# Michelin Agilis with a 116 load rating



## Dave-F (Jun 26, 2009)

Hi i've been looking for some Michelin Agilis camping tyres 215/75/16 R 116

i've been told that Michelin don't do a load rating of 116, this is for a ducato maxi chassis 4ton so need that load rating. 

do you have them fitted?

I cant be the only one who needs 116 load rating camping tyre?


----------



## Techno100 (May 8, 2010)

225 is 116 not 215 215 is 113

http://www.camskill.co.uk/m91b0s587...Eff_:_C_Wet_Grip:_B_NoiseClass:_2_Noise:_70dB

Yes I have them fitted but I paid more than the £129 8O 8O 8O 8O


----------



## deefordog (Dec 31, 2013)

In your size, the Agilis and Pirelli Chrono CP IIRC are only in 113, not 116. http://www.camskill.co.uk/m91b0s587...inch_R16_inch_-_215_75_16_215_75R16_CP_Camper

Damn - Andy beat me to it, same link eh?


----------



## Techno100 (May 8, 2010)

Not quite. I linked to the 225 which is unbelievable cheap just now


----------



## drcotts (Feb 23, 2006)

Give Hometyre a ring as they are very knowledgable and wont rip you off they are only a few pounds dearer than costco (who are the cheapest for mitchellin) and will come and fit them at your home or work. I use them all the time.

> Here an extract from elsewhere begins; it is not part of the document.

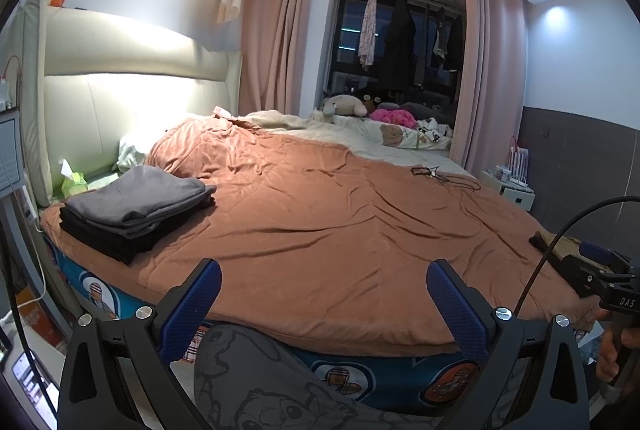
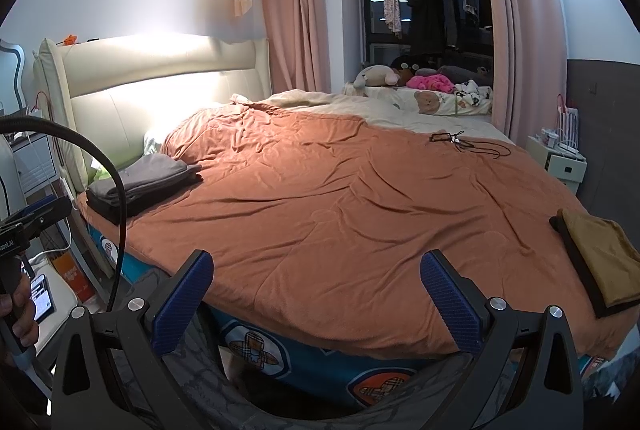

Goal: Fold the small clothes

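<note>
At the bed's right edge, a folded tan cloth (image 2: 600, 262), plain only from the right; both tongs wide.

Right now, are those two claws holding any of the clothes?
No. The left claw and the right claw are both open and empty, above the blanket.

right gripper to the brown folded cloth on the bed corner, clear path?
Probably yes. The right gripper is open and empty, and the brown cloth lies on top of a dark piece at the bed's near right corner, with only bare blanket between.
</note>
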The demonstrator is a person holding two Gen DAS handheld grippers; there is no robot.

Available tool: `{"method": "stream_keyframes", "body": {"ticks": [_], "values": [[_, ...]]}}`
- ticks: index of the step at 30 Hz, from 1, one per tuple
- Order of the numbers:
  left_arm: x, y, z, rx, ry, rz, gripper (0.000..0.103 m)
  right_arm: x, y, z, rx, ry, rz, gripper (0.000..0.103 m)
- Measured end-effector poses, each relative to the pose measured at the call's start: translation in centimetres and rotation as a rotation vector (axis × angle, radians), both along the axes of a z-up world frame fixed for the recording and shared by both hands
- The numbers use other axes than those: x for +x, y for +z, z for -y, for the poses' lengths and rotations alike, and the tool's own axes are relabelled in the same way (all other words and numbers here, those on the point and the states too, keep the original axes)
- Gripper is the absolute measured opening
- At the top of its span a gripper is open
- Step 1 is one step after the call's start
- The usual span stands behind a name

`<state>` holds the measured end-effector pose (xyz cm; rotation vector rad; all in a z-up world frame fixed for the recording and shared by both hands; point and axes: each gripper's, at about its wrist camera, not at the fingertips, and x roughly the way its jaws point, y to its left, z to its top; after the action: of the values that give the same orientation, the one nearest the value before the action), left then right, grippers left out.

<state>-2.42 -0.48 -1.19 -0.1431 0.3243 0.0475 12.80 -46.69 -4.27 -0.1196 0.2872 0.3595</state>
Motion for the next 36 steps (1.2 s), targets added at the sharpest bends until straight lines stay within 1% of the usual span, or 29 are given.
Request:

they also do tyron bands which you can have fitted at the same time if you wanted approx £75 per wheel

Phill

http://www.hometyre.co.uk/


----------



## Techno100 (May 8, 2010)

Costco are way more expensive than Camskill,. have you equired lately. Last time I got a quote they were over £185 each


----------



## deefordog (Dec 31, 2013)

Techno100 said:


> Not quite. I linked to the 225 which is unbelievable cheap just now


Yep, we bought six of the 225 a few weeks ago, delivered to our local tyre fitter and then £10 a wheel to have them fitted and balanced. No one I phoned could even get close to the Camskill price. Only downside is that our tyres are 18 months old but heh ho, we're happy.


----------



## Techno100 (May 8, 2010)

Michelin will sell off the shelf stock up to six years old. They say that stored correctly this is not an issue.


----------



## Wizzo (Dec 3, 2007)

In case you are wondering, the 225s will quite happily replace the 215s. The only difference is that it will make the gearing about 1.5% higher overall.

JohnW


----------



## TheNomad (Aug 12, 2013)

Techno100 said:


> Michelin will sell off the shelf stock up to six years old. They say that stored correctly this is not an issue.


 IMHO that claim is arrant nonsense.

The rubber compounds begin to degrade the moment that the tyre leaves the injection former and is exposed to air.....and that degradation continues for every moment thereafter.

It matters not how they are stored; (there is no 'correct' storage that could stop that chemical process).

I'd never buy a 'new' tyre with a former-date stamp (the 4 digit code in the lozenge on the sidewall) that is over 6 months old.


----------



## Mrplodd (Mar 4, 2008)

Save your money and buy white van man tyres. They have exactly the same speed and load ratings so there is no advantage in buying CP tyres.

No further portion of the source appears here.